↓↓↓

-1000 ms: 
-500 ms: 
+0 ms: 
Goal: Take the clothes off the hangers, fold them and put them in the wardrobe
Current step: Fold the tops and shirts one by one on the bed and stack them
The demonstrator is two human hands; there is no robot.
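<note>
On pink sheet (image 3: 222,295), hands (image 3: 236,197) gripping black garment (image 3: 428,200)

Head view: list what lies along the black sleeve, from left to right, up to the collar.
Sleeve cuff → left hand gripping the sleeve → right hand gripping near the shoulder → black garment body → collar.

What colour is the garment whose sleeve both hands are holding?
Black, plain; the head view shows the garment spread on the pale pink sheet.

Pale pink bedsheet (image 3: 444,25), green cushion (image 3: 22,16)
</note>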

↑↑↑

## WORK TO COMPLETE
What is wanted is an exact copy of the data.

## SOLUTION TO THIS PROBLEM
-1000 ms: 
-500 ms: 
+0 ms: 
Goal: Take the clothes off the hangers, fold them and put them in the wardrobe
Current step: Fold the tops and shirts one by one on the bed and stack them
The demonstrator is two human hands; there is no robot.
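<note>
On pink sheet (image 3: 222,295), hands (image 3: 236,197) gripping black garment (image 3: 428,200)

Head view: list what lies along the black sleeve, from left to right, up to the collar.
Sleeve cuff → left hand gripping the sleeve → right hand gripping near the shoulder → black garment body → collar.

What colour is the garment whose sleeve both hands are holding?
Black, plain; the head view shows the garment spread on the pale pink sheet.

Pale pink bedsheet (image 3: 444,25), green cushion (image 3: 22,16)
</note>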

Nothing else remains in this exercise.